Would you output all the data exactly as it stands?

• • • •

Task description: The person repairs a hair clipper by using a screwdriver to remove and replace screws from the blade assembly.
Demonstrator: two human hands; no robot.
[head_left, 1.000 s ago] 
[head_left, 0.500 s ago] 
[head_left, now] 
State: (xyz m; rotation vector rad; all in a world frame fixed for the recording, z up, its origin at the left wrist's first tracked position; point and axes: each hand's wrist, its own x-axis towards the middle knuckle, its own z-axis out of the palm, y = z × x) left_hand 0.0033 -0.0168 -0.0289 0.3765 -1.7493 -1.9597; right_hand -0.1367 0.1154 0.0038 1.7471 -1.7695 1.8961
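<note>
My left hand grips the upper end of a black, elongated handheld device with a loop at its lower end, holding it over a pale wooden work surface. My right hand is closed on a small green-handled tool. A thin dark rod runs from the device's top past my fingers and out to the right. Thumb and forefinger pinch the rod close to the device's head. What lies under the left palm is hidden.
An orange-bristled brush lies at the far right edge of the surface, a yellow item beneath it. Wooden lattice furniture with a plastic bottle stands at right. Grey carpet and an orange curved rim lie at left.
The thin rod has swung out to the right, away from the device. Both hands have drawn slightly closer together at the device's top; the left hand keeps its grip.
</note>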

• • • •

Worked solution →
Task description: The person repairs a hair clipper by using a screwdriver to remove and replace screws from the blade assembly.
Demonstrator: two human hands; no robot.
[head_left, 1.000 s ago] 
[head_left, 0.500 s ago] 
[head_left, now] 
State: (xyz m; rotation vector rad; all in a world frame fixed for the recording, z up, its origin at the left wrist's first tracked position; point and axes: each hand's wrist, its own x-axis towards the middle knuckle, its own z-axis out of the palm, y = z × x) left_hand 0.0033 -0.0168 -0.0289 0.3765 -1.7493 -1.9597; right_hand -0.1367 0.1154 0.0038 1.7471 -1.7695 1.8961
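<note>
My left hand grips the upper end of a black, elongated handheld device with a loop at its lower end, holding it over a pale wooden work surface. My right hand is closed on a small green-handled tool. A thin dark rod runs from the device's top past my fingers and out to the right. Thumb and forefinger pinch the rod close to the device's head. What lies under the left palm is hidden.
An orange-bristled brush lies at the far right edge of the surface, a yellow item beneath it. Wooden lattice furniture with a plastic bottle stands at right. Grey carpet and an orange curved rim lie at left.
The thin rod has swung out to the right, away from the device. Both hands have drawn slightly closer together at the device's top; the left hand keeps its grip.
</note>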

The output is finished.